Task prompt:
Copies of all lines that contain "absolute" are needed; take them from the data below.

[Entries taken from a collection]
:::::

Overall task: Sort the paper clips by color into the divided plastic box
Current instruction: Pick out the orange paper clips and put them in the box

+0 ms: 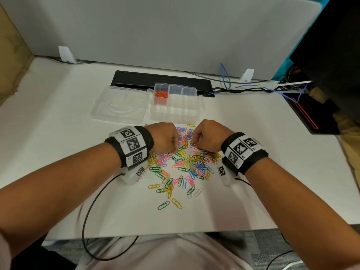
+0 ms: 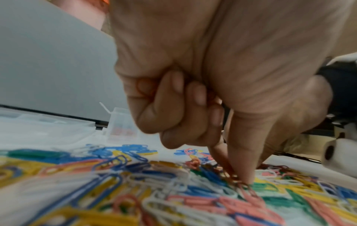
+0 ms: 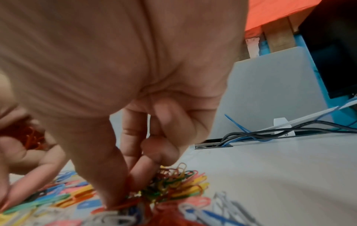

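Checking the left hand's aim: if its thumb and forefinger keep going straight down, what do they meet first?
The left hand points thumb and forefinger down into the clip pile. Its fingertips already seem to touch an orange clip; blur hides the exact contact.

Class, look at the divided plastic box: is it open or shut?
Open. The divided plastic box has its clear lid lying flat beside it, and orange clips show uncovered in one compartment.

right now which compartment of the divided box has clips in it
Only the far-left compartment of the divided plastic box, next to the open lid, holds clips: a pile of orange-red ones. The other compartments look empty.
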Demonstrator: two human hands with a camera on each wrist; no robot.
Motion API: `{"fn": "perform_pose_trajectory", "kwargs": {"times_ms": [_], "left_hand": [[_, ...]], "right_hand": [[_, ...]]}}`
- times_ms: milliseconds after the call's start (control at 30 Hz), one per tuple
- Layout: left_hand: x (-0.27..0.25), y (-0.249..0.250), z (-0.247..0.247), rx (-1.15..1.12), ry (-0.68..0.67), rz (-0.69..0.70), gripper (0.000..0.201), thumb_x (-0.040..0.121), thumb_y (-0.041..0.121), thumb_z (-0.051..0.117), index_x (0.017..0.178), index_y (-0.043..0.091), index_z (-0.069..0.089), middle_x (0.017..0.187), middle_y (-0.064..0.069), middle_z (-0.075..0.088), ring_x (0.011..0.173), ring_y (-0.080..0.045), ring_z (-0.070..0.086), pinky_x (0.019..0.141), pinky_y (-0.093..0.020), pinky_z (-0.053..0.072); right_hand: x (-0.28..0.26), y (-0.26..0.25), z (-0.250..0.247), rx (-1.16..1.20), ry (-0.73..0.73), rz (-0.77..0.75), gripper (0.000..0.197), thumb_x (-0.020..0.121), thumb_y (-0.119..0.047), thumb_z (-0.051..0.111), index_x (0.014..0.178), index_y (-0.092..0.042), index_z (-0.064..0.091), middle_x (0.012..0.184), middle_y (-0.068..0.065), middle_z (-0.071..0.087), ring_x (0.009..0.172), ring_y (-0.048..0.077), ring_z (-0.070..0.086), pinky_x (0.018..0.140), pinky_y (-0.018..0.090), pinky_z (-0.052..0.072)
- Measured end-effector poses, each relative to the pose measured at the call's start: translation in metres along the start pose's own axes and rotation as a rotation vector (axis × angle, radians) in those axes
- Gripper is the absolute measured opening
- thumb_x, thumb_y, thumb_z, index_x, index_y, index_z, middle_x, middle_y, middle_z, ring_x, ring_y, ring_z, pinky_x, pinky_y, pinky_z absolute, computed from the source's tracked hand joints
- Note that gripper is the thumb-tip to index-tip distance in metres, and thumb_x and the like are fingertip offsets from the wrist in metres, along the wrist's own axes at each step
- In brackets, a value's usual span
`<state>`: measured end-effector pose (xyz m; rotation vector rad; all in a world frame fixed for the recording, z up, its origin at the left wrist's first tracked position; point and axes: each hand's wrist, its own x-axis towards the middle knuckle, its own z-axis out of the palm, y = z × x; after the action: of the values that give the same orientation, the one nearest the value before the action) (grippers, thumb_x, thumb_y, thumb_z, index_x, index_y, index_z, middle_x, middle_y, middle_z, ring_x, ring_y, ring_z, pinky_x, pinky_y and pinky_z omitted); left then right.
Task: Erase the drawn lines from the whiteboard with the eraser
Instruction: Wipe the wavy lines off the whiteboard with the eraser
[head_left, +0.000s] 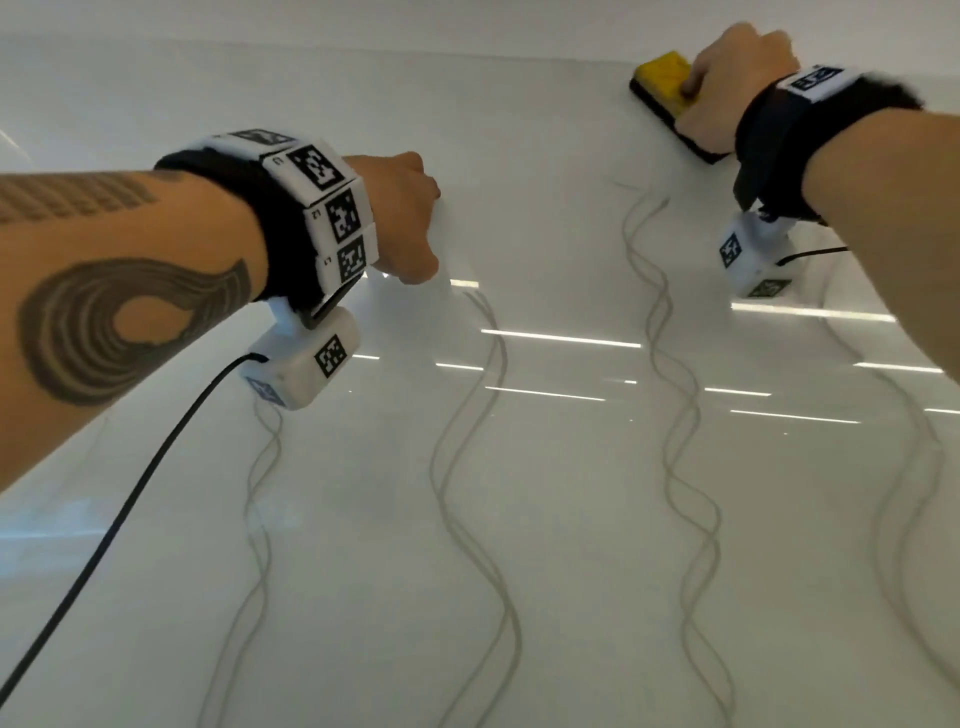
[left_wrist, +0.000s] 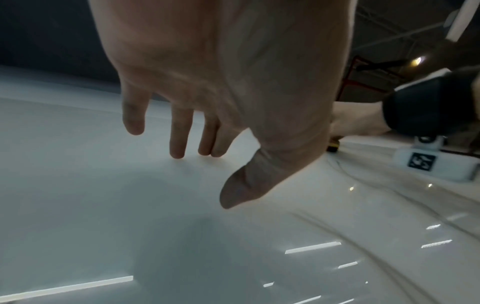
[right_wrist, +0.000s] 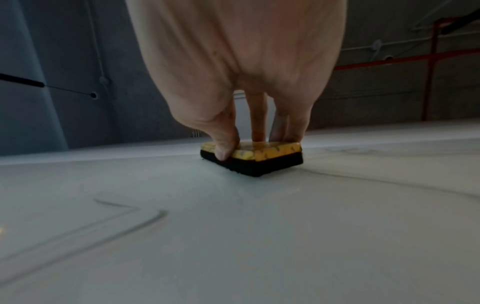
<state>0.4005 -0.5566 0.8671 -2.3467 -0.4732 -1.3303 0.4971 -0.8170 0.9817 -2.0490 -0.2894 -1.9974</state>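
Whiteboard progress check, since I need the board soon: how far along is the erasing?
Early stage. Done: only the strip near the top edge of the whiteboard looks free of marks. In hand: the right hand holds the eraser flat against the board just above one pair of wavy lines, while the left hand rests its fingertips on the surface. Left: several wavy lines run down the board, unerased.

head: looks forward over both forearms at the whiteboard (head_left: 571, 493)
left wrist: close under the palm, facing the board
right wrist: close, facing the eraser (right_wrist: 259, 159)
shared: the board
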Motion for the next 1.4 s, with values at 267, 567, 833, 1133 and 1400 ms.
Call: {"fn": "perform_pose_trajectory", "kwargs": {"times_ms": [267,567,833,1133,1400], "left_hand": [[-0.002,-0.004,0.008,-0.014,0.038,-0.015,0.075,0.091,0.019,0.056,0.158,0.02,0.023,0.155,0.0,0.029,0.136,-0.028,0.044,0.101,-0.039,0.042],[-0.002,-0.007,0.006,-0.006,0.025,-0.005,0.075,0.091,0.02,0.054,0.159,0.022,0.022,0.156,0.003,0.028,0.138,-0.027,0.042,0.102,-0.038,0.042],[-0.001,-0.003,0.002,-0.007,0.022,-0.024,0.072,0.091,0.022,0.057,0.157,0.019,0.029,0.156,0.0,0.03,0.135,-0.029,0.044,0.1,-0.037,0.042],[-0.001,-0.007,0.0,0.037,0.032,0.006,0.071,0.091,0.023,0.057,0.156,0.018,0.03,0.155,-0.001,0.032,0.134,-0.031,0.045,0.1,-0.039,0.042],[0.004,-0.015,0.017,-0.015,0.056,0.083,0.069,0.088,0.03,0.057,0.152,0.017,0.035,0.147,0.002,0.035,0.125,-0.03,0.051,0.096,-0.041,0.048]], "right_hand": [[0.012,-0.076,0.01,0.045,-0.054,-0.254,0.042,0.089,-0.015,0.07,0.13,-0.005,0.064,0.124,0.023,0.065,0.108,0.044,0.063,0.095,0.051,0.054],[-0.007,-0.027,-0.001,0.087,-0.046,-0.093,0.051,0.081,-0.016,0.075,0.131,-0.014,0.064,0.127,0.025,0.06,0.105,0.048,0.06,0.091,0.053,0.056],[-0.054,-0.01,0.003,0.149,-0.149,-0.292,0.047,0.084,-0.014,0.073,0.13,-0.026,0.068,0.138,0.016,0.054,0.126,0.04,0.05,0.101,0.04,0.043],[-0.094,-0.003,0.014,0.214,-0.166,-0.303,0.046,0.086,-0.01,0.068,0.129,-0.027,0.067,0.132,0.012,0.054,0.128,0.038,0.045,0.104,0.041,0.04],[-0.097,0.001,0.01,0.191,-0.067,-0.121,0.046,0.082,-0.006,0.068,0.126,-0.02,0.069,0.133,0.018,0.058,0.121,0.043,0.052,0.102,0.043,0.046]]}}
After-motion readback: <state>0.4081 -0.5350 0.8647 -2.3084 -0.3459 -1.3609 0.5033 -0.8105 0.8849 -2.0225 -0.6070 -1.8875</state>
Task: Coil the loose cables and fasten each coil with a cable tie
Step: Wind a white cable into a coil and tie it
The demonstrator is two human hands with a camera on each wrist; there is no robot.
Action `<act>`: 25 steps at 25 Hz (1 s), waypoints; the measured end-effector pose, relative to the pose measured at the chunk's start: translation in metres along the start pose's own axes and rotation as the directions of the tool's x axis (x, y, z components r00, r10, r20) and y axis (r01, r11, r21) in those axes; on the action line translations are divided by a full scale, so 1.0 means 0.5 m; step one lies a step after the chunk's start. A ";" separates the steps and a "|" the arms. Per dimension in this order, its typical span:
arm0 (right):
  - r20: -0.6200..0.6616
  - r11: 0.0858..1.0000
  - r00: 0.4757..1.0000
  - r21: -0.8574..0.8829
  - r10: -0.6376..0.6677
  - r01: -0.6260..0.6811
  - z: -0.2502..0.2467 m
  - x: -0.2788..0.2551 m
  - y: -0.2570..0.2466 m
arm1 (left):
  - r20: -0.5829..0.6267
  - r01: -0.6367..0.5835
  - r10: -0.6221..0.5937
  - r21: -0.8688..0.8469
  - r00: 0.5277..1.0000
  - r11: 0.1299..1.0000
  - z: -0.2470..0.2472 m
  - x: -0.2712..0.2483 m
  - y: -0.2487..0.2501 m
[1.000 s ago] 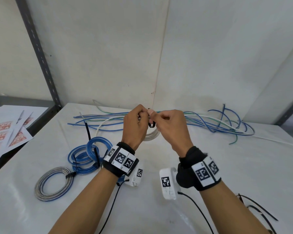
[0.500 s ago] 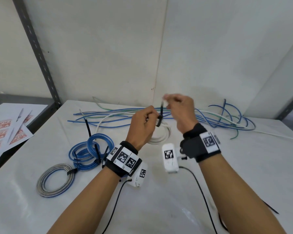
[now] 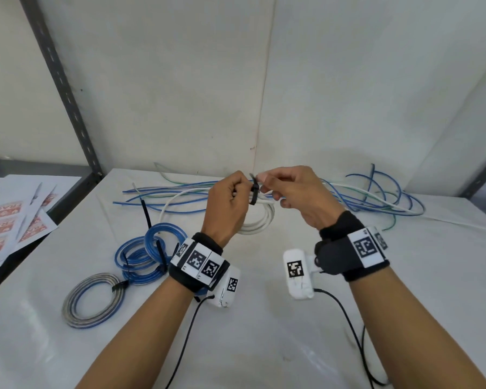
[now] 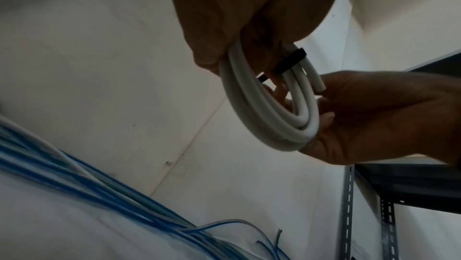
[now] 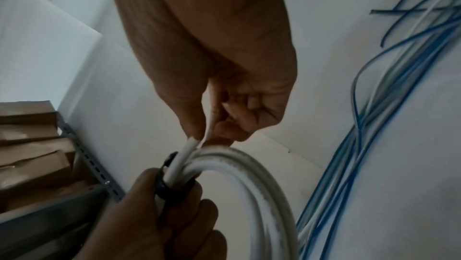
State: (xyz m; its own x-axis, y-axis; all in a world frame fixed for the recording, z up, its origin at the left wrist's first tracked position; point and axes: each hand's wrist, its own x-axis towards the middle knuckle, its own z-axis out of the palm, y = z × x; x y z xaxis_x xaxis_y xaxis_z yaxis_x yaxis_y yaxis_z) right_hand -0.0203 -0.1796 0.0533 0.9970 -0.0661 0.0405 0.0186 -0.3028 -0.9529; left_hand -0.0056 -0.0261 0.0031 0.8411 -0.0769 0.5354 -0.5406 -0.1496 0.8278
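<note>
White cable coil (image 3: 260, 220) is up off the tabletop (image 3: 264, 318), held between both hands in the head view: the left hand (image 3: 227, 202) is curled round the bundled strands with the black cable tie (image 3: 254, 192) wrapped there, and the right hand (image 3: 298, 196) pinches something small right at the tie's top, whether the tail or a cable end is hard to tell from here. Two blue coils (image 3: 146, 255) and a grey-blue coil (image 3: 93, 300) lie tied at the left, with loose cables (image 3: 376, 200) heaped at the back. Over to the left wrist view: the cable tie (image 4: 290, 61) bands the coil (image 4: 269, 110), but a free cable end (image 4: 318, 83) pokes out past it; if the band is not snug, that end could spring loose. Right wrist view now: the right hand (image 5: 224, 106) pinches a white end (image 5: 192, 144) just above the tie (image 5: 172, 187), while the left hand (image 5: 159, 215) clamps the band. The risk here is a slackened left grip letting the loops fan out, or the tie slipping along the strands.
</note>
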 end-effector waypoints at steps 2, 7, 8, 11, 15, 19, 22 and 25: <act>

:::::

Solution for this problem:
- Gripper is the absolute measured opening
- thumb_x, thumb_y, thumb_z, index_x, index_y, index_z, middle_x, middle_y, middle_z, ring_x, ring_y, ring_z, pinky_x, pinky_y, pinky_z absolute, computed from the source's tracked hand joints

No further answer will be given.